Manufactured by Morgan & Orr in Philadelphia, the six-ton press arrived in Carson City in 1869 and pressed its first coin – a seated Liberty dollar – on Feb. 11, 1870.
In 1878, it suffered a catastrophic failure, a cracked arch, which put it out of commission for a time. Machinists at the local shop of the Virginia & Truckee Railroad repaired it, and proud of their handiwork, replaced the original brass plate bearing the name Morgan & Orr with their own.
Between 1870 and 1893, the Carson City Mint produced nearly $50 million (face value) of gold and silver coins, including gold double eagles ($20) and eagles ($10), half eagles ($5), silver dollars, half dollars, quarters, dimes and 20-cent pieces.

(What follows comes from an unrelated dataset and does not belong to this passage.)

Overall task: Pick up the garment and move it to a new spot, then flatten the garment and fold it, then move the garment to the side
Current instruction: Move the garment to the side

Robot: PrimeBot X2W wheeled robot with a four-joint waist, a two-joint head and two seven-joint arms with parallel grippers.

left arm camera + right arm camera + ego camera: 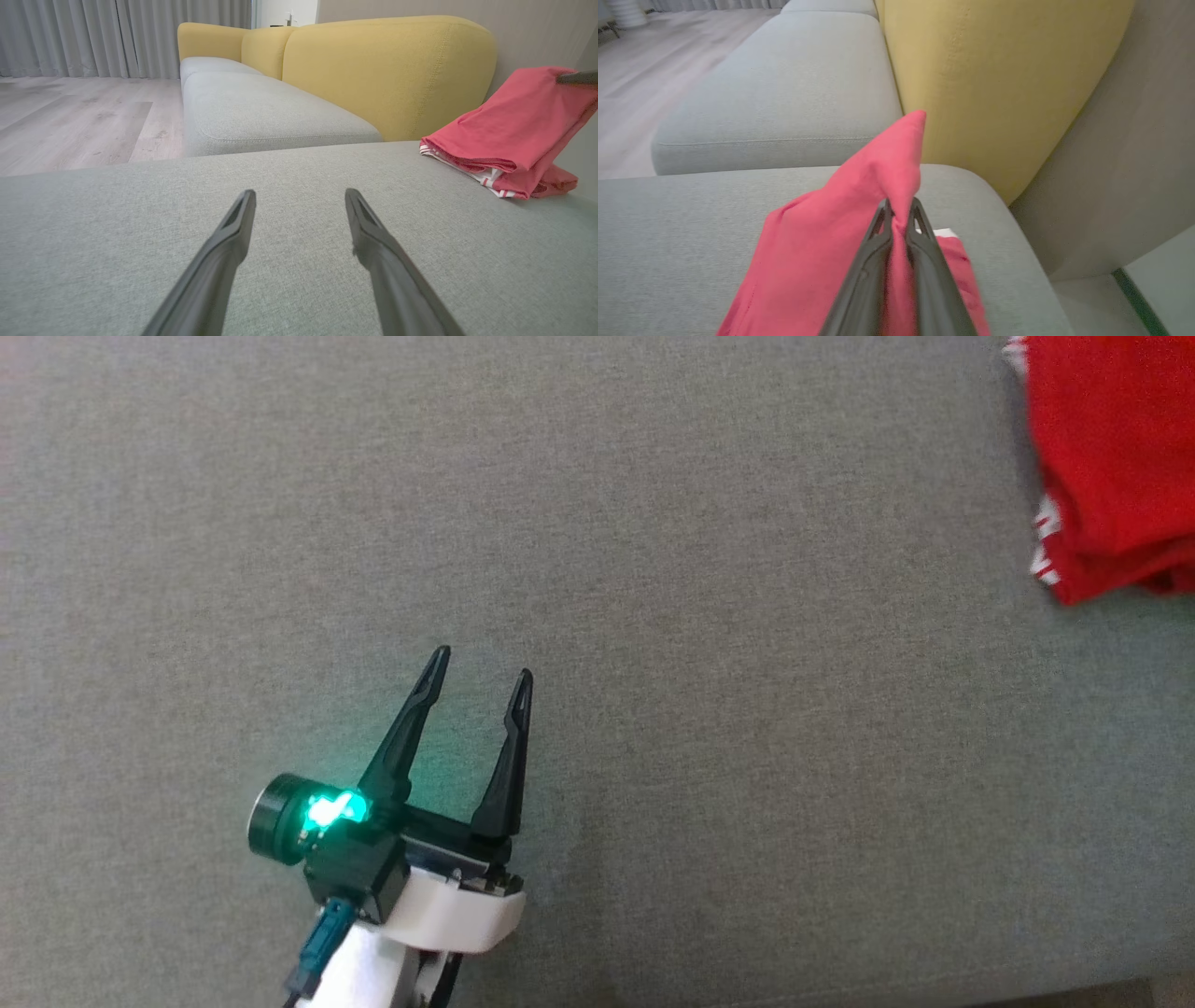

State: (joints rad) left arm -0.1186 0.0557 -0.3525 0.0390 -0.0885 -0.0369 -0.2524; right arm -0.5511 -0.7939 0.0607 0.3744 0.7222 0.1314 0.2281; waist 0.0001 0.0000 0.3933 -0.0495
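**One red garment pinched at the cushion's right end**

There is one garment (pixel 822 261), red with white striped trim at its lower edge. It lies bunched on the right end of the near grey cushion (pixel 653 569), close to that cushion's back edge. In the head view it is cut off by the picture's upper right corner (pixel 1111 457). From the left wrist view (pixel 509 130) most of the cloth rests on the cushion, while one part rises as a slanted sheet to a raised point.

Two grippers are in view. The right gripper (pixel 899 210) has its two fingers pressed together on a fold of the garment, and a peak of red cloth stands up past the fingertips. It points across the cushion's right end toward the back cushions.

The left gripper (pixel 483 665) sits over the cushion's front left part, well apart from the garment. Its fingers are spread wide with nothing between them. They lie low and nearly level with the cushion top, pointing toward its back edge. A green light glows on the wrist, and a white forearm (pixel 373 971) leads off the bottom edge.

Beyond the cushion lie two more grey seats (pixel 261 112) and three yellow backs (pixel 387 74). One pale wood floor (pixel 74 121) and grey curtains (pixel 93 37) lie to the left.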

Today, coins with the CC Mint mark are highly prized by collectors and among the most valuable in the collecting world.
The Carson City Mint ceased coin production in 1893 and the presses were removed in 1899. Press No. 1 was moved to the Philadelphia Mint, where it was remodeled in 1930 to operate with electric power. In 1945, the press was transferred to the San Francisco Mint and renumbered “5” to correspond with its place in the coining department there.
In 1955, when all coin production was temporarily halted at the San Francisco Mint, the old press was targeted to be scrapped. Oakland newspaperman Frederick Monteagle, an avid collector of Carson City coins, recognized the brass plate of the V&T Railroad and alerted the Nevada State Museum. Museum founder Clark Guild and other local businessmen were able to buy the press for the state for $225 and it returned to its original home inside the Nevada State Museum in 1958.
For the next six years it was a popular artifact in the museum, but in 1964, U.S. Mint director Eva Adams, herself a native Nevadan, was faced with a severe coin shortage and requested the loan of the press. It was trucked to the Denver Mint and operated for the next three years, striking more than 188 million coins during that time.
In 1967, Press No. 1 returned to the Nevada State Museum for good and converted to a slower electric drive. In 1975-76, it produced a medallion commemorating the country’s bicentennial and has produced many medallions in the years since.
The coin press demonstrations are free to observe with museum admission. Patrons can also purchase a blank .999 silver medallion at the museum store for $60 and see it pressed with one of the special designs.